Recently, hydrogen energy has garnered great attention from researchers for its energy security and decarbonization. The demand for hydrogen (H₂) production is expected to increase with the growth of electricity generation and electric mobility using hydrogen fuel.¹ More than 95% of hydrogen currently in use is produced through a process called the steam methane reforming (SMR) process.^2–4 In the SMR process, CO₂ is generated, and it needs to be efficiently separated from natural gas.⁵ In this regard, green H₂ production from water, for example, electrolysis water splitting, photoelectrochemical water splitting, and water radiolysis have been developed.^6–12

While the cost of H₂ production by water splitting will decline with renewable energy becoming more prevalent, the economic desalination technique of seawater is still under development due to the high costs of the cation exchange membrane and catalyst layer.
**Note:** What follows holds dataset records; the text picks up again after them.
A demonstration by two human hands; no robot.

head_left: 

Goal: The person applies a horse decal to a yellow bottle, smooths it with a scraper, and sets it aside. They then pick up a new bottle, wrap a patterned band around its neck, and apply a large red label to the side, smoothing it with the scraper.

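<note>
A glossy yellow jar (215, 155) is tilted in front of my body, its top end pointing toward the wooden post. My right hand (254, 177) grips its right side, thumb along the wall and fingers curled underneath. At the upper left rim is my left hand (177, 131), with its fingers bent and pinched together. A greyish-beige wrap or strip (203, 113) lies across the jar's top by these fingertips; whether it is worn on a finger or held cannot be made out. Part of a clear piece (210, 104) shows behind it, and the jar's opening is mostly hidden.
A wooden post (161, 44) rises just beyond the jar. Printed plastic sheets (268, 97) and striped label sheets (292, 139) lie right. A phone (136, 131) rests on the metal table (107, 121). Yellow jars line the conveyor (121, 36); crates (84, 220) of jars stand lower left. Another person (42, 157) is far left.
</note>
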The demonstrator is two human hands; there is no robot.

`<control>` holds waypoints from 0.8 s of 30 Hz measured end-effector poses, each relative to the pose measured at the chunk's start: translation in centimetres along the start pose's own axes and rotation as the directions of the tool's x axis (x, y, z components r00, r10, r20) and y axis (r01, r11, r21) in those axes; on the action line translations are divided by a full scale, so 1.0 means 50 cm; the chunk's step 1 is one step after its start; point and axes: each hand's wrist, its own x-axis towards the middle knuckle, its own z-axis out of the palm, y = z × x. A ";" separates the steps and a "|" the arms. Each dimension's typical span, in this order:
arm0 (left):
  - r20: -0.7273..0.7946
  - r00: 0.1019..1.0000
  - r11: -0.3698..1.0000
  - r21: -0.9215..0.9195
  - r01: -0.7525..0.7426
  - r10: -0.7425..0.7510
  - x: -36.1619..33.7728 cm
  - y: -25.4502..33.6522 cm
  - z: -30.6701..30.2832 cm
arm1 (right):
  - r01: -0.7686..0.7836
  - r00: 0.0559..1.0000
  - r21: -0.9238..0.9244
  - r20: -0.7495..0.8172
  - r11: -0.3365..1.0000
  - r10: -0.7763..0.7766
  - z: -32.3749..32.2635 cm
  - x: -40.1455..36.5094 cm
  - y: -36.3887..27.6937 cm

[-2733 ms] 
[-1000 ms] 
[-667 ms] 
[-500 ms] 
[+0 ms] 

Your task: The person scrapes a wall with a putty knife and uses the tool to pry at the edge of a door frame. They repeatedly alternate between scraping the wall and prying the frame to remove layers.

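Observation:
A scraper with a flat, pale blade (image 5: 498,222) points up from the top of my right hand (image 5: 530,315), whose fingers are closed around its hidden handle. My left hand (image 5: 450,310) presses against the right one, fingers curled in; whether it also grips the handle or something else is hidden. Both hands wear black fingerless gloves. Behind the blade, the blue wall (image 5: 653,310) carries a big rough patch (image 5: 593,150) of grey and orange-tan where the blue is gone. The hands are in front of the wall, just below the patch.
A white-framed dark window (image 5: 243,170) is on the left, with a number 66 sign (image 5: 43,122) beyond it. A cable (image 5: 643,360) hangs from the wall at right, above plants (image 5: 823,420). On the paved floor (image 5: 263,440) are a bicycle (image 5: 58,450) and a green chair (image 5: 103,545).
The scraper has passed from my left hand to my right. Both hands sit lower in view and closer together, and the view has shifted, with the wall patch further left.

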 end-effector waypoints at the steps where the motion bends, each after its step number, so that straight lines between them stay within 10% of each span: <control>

Electrochemically active anions interfere and compete with the catalysis in seawater.¹³ In addition, toxic Cl₂ gas forms at anode, which requires regular gaseous waste management system. The corrosion of tank and pipes by Cl₂ also increases maintenance costs. Thus, a direct and selective water splitting of seawater into H₂ and O₂, in which chlorine ions are not involved in the process, is a potentially attractive breakthrough.¹⁴

Herein we present a game-changing solution for direct H₂ production from seawater using multiphoton ionization water splitting (MPI-WS) with a femtosecond pulse laser. The ionization reaction triggered by multiphoton absorption of H₂O molecules (the ionization potential of 6.5 eV) produces H₂ and O₂ gas.^15,16 This approach not only provides optical breakdown and rapid process without desalination but also does not emit CO₂ and Cl₂ gases selectively. The demonstration of the developed MPI-WS system was conducted using artificial seawater as water sample. We analyzed the amount of H₂ production by a gas chromatograph (GC) with a dielectric-barrier discharge ionization detector (BID). The analyses highlight that the femtosecond laser radiation produces more H₂ gas than the ultrapure water case.¹⁶ The difference in the cell shape between a rectangular and cylindrical cell and curvature particularly affected gas production. Next, bubble generation from ultrapure water, seawater, and concentrated seawater were visualized by a high-speed camera to make comparison among the processes. Such results support the gas analysis results based on the sizes of the regions and bubble growth due to the nonlinear optical effect. Additionally, the differences in salinity are discussed with gas composition analysis and pressure measurement in gaseous products. The compact yet simple equipment configuration requiring only a water tank allows easy on-site installation that overcomes transportation difficulties.^17,18

Experimental

Hydrogen production

The experimental apparatus of H₂ production is depicted in Fig. 1(a). Two types of reaction cells, rectangular and cylindrical, were used. For the reproductive experiment, a standard rectangular vial (F15-UV-10, GL Science) with a volume of 5 mL. In contrast, a cylindrical vial (11231047S, Shimadzu) with a volume of 2 mL was selected. A liquid sample of ultrapure water or artificial seawater was poured into the vial, which was then sealed with a screw cap and PTFE silicone septum. The volumes in a rectangular and cylindrical cell are 1 mL and 4 mL, respectively, and the sample volumes were set so that the initial gas volume is the same (1 mL). The vial was placed in upside-down position so that the generated gas would not accumulate on the seal side, and the liquid sample was irradiated with femtosecond pulse laser beams. A femtosecond pulsed laser (Maitai, Spectra Physics) with a regenerative amplifier (Spitfire, Spectra Physics) was used. The collimated laser beam, of which the full-width half-maximum is approximately 3.8 mm, was focused into the liquid sample using an objective lens (EPI L Plan Apo 10×, NA = 0.28, f = 20.0, Mitsutoyo). Artificial seawater (MARINE ART SF-1, Tomita Pharmaceutical) was used as seawater sample. Its nutritional information is listed in Table S1.† A 2.5 times concentrated sample was prepared using 10 L of ultrapure water. The salt concentrations in samples were measured with a salinity meter (TS-391, AS ONE).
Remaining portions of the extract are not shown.